Ann said that she had enjoyed the book very much, but that she too
had had a difficulty in knowing how to read it. Mainly she felt
that it was just about impossible to read it without knowledge of
Plath’s suicide very soon after writing it, and impossible
to know how one would read it without that knowledge.
Jenny and Trevor said that they thought it was entirely possible
to read the book without injecting that knowledge into it, and I
felt that they thought it was wrong to do so.
Ann said, though, that she suspected that Plath's depression at
the time of writing had actually affected the tone of the book:
that the book was an attempt to rise above the situation with wit
and a resolution, but it was undercut by her continuing depression,
which also gives rise to the ambiguous ending. This, I think, hits
the nail on the head.
Trevor, though, reiterated that you could read it without knowing
about Plath’s suicide, and someone, I think Jenny, said, But
it’s brilliantly written! – which, having taken it for
granted, I had failed to say, and I quickly agreed, as did everyone.

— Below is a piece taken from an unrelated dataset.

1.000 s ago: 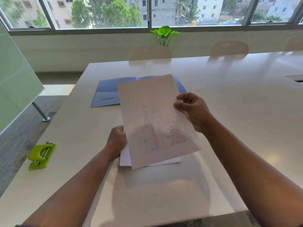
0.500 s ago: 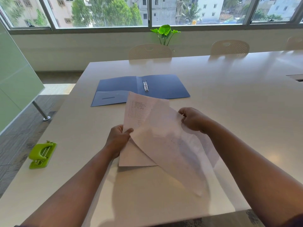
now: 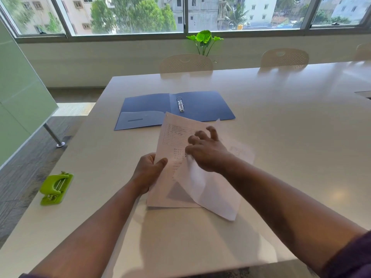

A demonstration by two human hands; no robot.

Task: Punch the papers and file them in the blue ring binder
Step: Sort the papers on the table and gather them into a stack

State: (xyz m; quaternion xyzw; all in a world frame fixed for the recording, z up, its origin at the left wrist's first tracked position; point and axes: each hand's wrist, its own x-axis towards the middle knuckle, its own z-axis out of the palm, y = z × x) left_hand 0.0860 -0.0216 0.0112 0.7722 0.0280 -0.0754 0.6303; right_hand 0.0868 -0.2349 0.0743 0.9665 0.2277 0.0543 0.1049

People then spent some time talking about the bits they’d
particularly liked, especially the funny bits. Trevor loved the
bit about Esther thinking her finger-bowl was soup and drinking
it all up, the little flowers and all. Hans said he found it really
funny when Esther was walking around with a yellow scarf tied to
her neck, her first attempt at suicide, but was unable to find anything
to hang it on to, and other agreed. I said, But that wasn’t
meant to be funny, was it? And Hans readily agreed, as did the others,
and I said, Well, this illustrates that there is a difficulty with
the tone of the book.
Then Doug spoke up. He said that when he first read the book years
ago he thought it was absolutely marvellous, maybe the perfect book,
but that his reaction this time was far stronger than mine: he didn’t
like any of the people in it. I said, But aren’t they all
seen through Esther’s eyes? And he said, yes, but that’s
what he didn’t like, the sneery, snobby tone of the whole
thing - a quiet bombshell that more or less ended the discussion.
September 2010
Dirty Weekend by Helen Zahavi
Jenny
suggested this 1991 book in which a stalked woman, Bella, turns
stalker and takes revenge by killing a series of woman-abusing men.

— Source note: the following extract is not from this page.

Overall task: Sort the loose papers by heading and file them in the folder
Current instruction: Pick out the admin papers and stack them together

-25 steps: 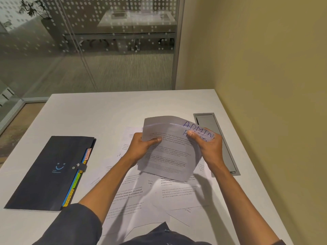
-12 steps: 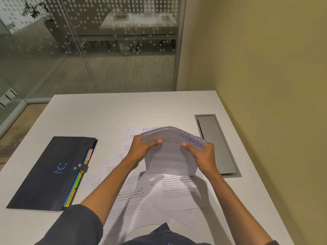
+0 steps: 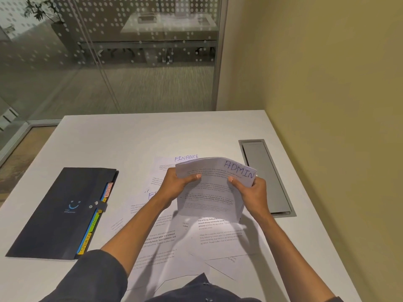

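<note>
Table [image 3: 135, 136]: white, set against the wall, cable hatch [image 3: 265, 177] at its right edge.

Folder [image 3: 63, 212]: dark, lies flat to the left, well clear of the papers. Strap looks snapped shut; coloured tabs (SPORTS, ADMIN readable) stick out on the side facing the pile, so they can be read from where the sorting is done.

Loose sheets [image 3: 174, 240]: overlapping spread mid-table. One headed FINANCE [image 3: 186, 157] pokes out just past the hands. None look filed yet.

ADMIN stack [image 3: 214, 188]: held off the table over the spread, top edge bowed toward the camera, probably to square it up or read the heading.

Left hand [image 3: 176, 186]: thumb across the front near the top left, fingers curled behind.

Right hand [image 3: 250, 190]: same pinch at the right edge, just below the heading, which stays readable.
</note>
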### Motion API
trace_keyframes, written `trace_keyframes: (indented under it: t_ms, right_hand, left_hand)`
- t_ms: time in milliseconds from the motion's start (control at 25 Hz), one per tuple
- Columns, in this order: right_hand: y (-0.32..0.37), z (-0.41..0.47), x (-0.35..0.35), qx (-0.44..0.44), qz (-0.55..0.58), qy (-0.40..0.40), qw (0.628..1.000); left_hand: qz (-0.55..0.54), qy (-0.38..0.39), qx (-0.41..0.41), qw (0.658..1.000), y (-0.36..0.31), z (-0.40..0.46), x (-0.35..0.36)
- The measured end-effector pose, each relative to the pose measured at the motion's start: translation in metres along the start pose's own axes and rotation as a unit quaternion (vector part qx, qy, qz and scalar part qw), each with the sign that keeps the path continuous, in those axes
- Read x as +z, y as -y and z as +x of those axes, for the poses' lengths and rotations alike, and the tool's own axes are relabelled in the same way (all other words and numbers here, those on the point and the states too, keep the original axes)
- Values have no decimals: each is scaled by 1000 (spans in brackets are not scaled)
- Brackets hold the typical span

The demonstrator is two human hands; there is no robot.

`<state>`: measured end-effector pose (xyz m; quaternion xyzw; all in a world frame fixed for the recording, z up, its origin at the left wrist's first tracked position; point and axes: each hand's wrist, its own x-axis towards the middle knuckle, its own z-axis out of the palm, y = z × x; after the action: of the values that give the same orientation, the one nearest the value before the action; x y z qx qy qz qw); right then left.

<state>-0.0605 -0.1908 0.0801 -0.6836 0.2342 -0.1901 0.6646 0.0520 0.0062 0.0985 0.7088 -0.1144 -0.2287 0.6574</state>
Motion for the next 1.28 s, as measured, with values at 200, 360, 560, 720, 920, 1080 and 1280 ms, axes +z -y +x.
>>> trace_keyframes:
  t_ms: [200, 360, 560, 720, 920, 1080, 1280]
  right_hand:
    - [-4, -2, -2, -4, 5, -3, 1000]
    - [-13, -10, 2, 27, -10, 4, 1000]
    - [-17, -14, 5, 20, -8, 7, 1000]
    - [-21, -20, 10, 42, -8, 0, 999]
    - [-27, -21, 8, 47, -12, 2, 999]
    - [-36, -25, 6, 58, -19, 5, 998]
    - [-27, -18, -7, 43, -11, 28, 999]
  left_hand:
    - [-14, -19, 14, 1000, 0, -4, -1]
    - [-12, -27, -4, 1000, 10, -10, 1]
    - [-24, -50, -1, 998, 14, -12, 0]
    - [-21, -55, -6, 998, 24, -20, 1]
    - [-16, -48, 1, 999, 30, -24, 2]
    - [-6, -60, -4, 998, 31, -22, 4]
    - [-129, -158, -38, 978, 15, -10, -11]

It led to a pretty rowdy meeting in which there was a lot of interrupting
(and objections about interrupting) and I don't remember a particularly
coherent thread of discussion, more a series of statements of opinion
and remarks.
Jenny said it's her favourite book ever and that she often re reads
it. She loves it for its political message about masculinity, and
she particularly loves the language which is both poetic (in its
stark repetitiveness) and funny (there's a lot of narratorial punning)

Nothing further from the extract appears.